Still, Sag says that “there aren’t that many exclusive titles that upon their release have boosted any single headset, especially when you consider how few headsets are really shipping in significant volumes.” Despite this, he thinks that Horizon Call of the Mountain could boost PS VR2 sales if it’s well-received and talked about in the same manner that Half-Life: Alyx is, as a superior VR experience.
He believes Sony’s biggest challenge is ensuring that PS VR2 has a higher attach rate to PS5s than PSVR had with PS4. “Big-name titles like Horizon Call of the Mountain will help, but it needs to be an insanely popular title to singularly drive users to PS VR2 alone. Usually, there are other supplementary titles that supplement the flagship title that people are interested in that might get people over the hump to go out and grab one,” he said.
PS5 VR already has a lot going for it that makes it better than PSVR, setting it up against some of the best VR headsets on the market. It uses a single USB-C cable, has entirely redesigned controllers (Goodbye, PlayStation Move controllers. You won’t be missed.), uses inside-out tracking and eye tracking, and has a 4K OLED display. Along with the power of the PS5, it’s set to deliver what could be groundbreaking VR games on console.
Sony’s strengths lie with its first-party portfolio, and that extends to VR.
It’s the upgraded specs and a potential killer app like Horizon Call of the Mountain that could ensure it doesn’t suffer the same fate as PSVR. Horizon Call of the Mountain may only be one piece of the puzzle, but it’s a pretty important piece. Unfortunately, that puzzle can’t come together with one thing missing.
Sony’s strengths lie with its first-party portfolio, and that extends to VR. Now that it’s taking virtual reality more seriously, I expect more third-party studios to develop for PS VR2 as well. This content, as Anshel suggests, would supplement its exclusives and make it more popular. What PlayStation then needs to get right is the price point.
The Valve Index, without any controllers or base station, costs $500 alone.

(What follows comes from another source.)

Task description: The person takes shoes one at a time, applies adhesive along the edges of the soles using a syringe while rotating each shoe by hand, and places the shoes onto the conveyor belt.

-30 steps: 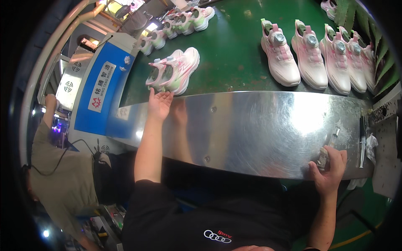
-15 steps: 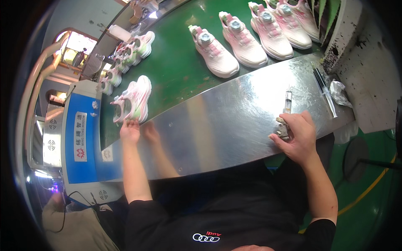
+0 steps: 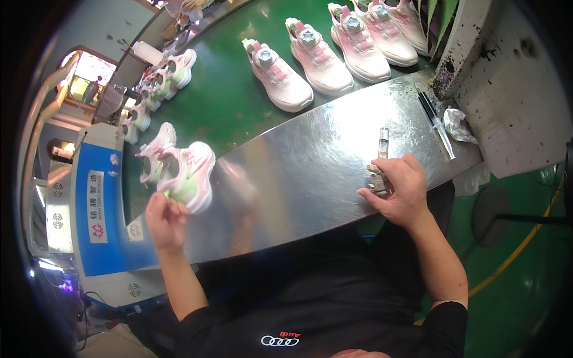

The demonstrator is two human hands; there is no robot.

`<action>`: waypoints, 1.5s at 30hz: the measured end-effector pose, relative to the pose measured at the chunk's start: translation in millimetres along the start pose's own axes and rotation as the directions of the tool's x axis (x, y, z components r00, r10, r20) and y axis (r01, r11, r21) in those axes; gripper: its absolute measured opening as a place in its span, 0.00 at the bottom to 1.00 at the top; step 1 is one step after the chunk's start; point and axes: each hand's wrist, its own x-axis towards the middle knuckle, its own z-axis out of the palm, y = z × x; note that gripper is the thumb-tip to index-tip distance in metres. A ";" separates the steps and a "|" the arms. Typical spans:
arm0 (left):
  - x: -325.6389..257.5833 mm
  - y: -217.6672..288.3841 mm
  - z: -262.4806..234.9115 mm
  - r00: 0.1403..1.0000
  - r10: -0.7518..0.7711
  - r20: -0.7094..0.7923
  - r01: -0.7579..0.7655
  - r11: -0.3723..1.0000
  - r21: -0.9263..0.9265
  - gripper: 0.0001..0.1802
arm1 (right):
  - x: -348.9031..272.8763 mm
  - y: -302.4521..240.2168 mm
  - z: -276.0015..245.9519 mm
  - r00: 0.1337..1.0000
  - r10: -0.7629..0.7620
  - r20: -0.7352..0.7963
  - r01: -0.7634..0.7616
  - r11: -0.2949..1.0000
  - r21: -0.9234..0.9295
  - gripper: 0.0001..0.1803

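Observation:
My left hand (image 3: 165,218) grips the heel of a pink and white sneaker with a green sole (image 3: 190,176) at the edge of the shiny metal table (image 3: 298,161). A second sneaker of the pair (image 3: 153,153) lies just behind it on the green conveyor belt (image 3: 233,101). My right hand (image 3: 399,188) rests on the metal table over a small crumpled grey cloth (image 3: 376,181). A small syringe (image 3: 383,142) lies just beyond that hand.
Several more pink sneakers (image 3: 322,56) stand in a row on the belt ahead, and others (image 3: 156,89) sit farther left. A long black-tipped syringe (image 3: 437,125) and a crumpled white wrapper (image 3: 457,125) lie at the table's right end. A blue machine panel (image 3: 98,209) stands at left.
My left hand has taken hold of the near sneaker's heel and drawn it onto the metal table's edge. My right hand stays on the grey cloth. My head has turned, shifting the view.

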 end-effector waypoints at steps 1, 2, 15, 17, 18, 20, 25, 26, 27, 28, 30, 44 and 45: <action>-15.8 -3.1 8.4 0.999 0.032 -0.035 -0.031 0.999 0.035 0.14 | 2.9 -1.4 0.4 1.000 0.021 -0.006 -0.021 0.999 0.047 0.25; -28.9 -7.5 16.0 1.000 -0.004 -0.018 0.005 0.998 0.063 0.15 | 3.7 -1.7 0.1 0.999 0.047 -0.007 -0.046 0.995 0.091 0.26; 48.1 -81.7 -17.7 0.976 -0.183 -0.116 0.192 0.978 0.077 0.14 | -7.4 -8.2 -28.2 0.841 0.485 0.239 -0.525 0.628 0.575 0.27; 77.1 -90.7 -24.1 0.968 -0.244 -0.062 0.251 0.947 0.200 0.18 | -7.3 -8.0 -31.4 0.855 0.474 0.211 -0.515 0.724 0.460 0.27; 84.8 -89.4 -28.2 0.956 -0.288 -0.051 0.291 0.912 0.288 0.19 | -7.3 -10.4 -31.6 0.861 0.457 0.222 -0.505 0.725 0.468 0.27; 94.4 -85.2 -24.3 0.963 -0.270 0.011 0.233 0.852 0.468 0.20 | -8.0 -17.7 -33.4 0.906 0.334 0.259 -0.410 0.846 0.341 0.25; 83.7 -69.3 44.4 0.945 -0.218 0.243 0.233 0.972 -0.033 0.28 | -14.6 -36.1 -44.8 0.895 0.347 0.279 -0.443 0.765 0.468 0.31; 89.8 -76.0 53.3 0.958 -0.177 0.223 0.202 0.975 -0.093 0.31 | -12.9 -41.6 -49.9 0.900 0.343 0.269 -0.434 0.759 0.486 0.32; 83.6 -66.1 69.7 0.957 -0.139 0.254 0.179 0.973 -0.142 0.31 | -10.8 -43.1 -50.8 0.902 0.343 0.263 -0.432 0.746 0.506 0.34; 72.6 -55.3 85.6 0.963 -0.078 0.258 0.128 0.975 -0.183 0.31 | -6.4 -45.2 -50.8 0.905 0.331 0.268 -0.424 0.752 0.505 0.34; 55.1 -43.8 94.9 0.935 0.023 0.354 0.108 0.932 -0.345 0.30 | 3.2 -54.8 -50.6 0.922 0.300 0.242 -0.386 0.695 0.607 0.37; 22.4 -73.7 88.3 0.795 0.303 0.525 0.029 0.846 -0.532 0.36 | 82.2 -123.9 -32.0 0.923 -0.082 0.377 -0.381 -0.043 0.924 0.35; 21.0 -73.8 88.9 0.799 0.308 0.517 0.026 0.841 -0.541 0.36 | 83.9 -126.0 -31.0 0.915 -0.103 0.389 -0.397 -0.080 0.914 0.35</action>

With the entire kit, it’s $1,000, and that’s not accounting for the beefy PC you need to run it. That makes it a lot less accessible than something like the Oculus Quest 2, which you can pick up for $300, controllers and all. Because PS VR2 won’t work without a PS5, that’s already at least a $400 investment right there. If PlayStation wants to really sell people on PS VR2, not only does it need to have exclusive games players can’t get anywhere else, but it needs to be affordable.
Sony investing more in virtual reality and acquiring dedicated VR studios bodes well for PS VR2’s future. Though questions remain, Sony surely knows what it needs to do to make PS VR2 a success. It has the specs; now it just needs to deliver on that killer app and do it for less than the competition.